# How complex is your Ruby? Time for some lexical variability analysis

How rich a subset of Ruby are you using? To which extent are you exploring the language space? I've been performing some lexical analysis on Ruby software to provide a first-order answer to those questions.

I'm only considering the lexical richness of a program for the time being. Using concepts from information theory (briefly explained below), we can obtain the "lexical complexity" of the source code.

### Some results

#### The simplest files in stdlib

Here are the three (not totally trivial) lexically simplest files in the stdlib and their "lexical complexities":

- irb/version.rb: 0.216 bits (17 tokens of 9 different types)
- shell/version.rb: 0.126 bits (17 tokens of 9 different types)
- irb/lc/error.rb: 0.305 bits (93 tokens of 10 different types)

Both irb/version.rb and shell/version.rb look like

module SomeModule @RELEASE_VERSION = "version" @LAST_UPDATE_DATE = "release date" end

It's no wonder: they were both written by ISHITSUKA Keiju.

#### Other lexically simple files

- English.rb: 0.616 bits (100 tokens of 4 different types)
- tkclass.rb: 0.619 bits (150 tokens of 10 different types)
- i686-linux/rbconfig.rb: 0.631 bits (1616 tokens of 41 different types)

English.rb is but a sequence of

alias $READABLE_NAME $SOME_UGLY_PERLISH_VAR

tkclass.rb consists mostly of assignments like

TopLevel = TkToplevel

and i686-linux/rbconfig.rb has got a lot of lines resembling

CONFIG["ruby_install_name"] = "ruby"

The "lexical complexity" above represent the amount of information carried by a token (type) if we know the type of the token immediately preceding it. In all three cases, there are on average less than 2 choices. This can be expected in English.rb and tkclass.rb: after all, they only have 4 and 10 different tokens, respectively. The case of rbconfig.rb is more interesting: there are 41 distinct token types, but the lexical variability is very low; in other words, the code is very repetitive.
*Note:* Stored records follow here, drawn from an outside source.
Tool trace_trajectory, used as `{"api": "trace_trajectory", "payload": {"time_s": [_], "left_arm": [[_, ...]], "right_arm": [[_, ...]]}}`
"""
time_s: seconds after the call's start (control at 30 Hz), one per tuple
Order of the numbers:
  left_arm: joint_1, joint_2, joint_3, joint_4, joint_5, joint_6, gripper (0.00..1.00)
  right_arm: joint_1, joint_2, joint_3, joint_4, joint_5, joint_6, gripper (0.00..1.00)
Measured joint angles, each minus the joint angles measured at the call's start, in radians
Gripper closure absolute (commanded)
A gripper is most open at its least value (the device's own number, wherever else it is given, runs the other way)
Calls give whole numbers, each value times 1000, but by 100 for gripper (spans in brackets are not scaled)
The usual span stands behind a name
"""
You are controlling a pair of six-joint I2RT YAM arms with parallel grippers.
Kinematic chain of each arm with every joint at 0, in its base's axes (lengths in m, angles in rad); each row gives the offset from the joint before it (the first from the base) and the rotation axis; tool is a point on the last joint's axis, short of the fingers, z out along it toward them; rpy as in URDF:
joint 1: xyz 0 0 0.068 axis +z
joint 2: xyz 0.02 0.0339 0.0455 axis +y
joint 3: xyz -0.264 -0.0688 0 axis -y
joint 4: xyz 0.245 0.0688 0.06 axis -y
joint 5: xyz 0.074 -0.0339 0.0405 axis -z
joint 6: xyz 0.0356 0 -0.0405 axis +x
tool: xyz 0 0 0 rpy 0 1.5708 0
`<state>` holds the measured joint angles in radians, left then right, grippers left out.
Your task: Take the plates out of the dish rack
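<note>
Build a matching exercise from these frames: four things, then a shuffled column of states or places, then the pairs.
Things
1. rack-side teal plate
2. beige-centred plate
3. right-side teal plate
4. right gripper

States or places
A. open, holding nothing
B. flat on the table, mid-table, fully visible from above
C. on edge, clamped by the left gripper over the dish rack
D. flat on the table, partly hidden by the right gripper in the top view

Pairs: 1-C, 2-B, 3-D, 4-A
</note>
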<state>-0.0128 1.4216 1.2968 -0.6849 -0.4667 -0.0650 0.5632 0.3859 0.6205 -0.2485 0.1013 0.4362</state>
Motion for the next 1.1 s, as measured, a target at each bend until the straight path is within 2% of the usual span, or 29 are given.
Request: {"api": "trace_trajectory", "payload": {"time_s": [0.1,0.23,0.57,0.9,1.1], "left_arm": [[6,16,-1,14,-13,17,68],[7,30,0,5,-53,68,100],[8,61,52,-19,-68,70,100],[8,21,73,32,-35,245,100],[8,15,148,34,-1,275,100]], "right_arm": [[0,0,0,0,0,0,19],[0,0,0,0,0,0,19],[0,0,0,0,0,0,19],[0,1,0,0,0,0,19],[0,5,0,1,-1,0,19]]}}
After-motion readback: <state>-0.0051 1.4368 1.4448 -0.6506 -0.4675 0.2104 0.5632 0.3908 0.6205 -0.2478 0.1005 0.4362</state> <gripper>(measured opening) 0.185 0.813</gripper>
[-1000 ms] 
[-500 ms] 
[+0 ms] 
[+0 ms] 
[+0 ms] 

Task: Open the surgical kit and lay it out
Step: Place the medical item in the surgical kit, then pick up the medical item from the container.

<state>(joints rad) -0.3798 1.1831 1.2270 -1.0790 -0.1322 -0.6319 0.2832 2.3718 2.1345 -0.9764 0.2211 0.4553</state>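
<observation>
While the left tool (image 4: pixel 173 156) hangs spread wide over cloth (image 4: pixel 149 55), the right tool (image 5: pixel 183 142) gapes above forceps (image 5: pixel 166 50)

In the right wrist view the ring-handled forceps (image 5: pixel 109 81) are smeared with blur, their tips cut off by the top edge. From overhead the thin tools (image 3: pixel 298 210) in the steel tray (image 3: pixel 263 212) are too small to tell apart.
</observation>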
#### The most complex files in stdlib

- tk/timer.rb: 2.411 bits (2656 tokens of 70 different types)
- resolv.rb: 2.415 bits (8556 tokens of 85 different types)
- optparse.rb: 2.505 bits (5903 tokens of 84 different types)

So the "lexically richest/most complex" file in the stdlib is optparse.rb. In general, bigger files tend to use more token types. But length detracts from the lexical variability at some point, as the code becomes a bit repetitive.

### Some techniques

If you don't feel like reading the explanation and code below, here are the four things that stand out the most:

- Using the block form of Hash.new to assign unique IDs to objects:

OIDS = Hash.new{|h,k| h[k] = OIDS.size}

- Another way to cache the results of a method call with an anonymous hash (could be easily metaprogrammed)

class Foo foo_cache = {} define_method(:foo) do |*a| if foo_cache.include?(a) foo_cache[a] else ret = # compute ret foo_cache[a] = ret end end end

- Computing a weighted average:

weights = [1, 2, 3, 2, 4, 2, 1, 3] weighted_avg = weights.inject([0,0]) do |(sum,idx), weight| [sum + weight * func(idx), idx + 1] end.first

- Beware of Matrix; it's slow and the interface is a bit rough at times (messy failures when requesting out-of-bound rows/columns, Vector objects are not enumerable...). (... narray)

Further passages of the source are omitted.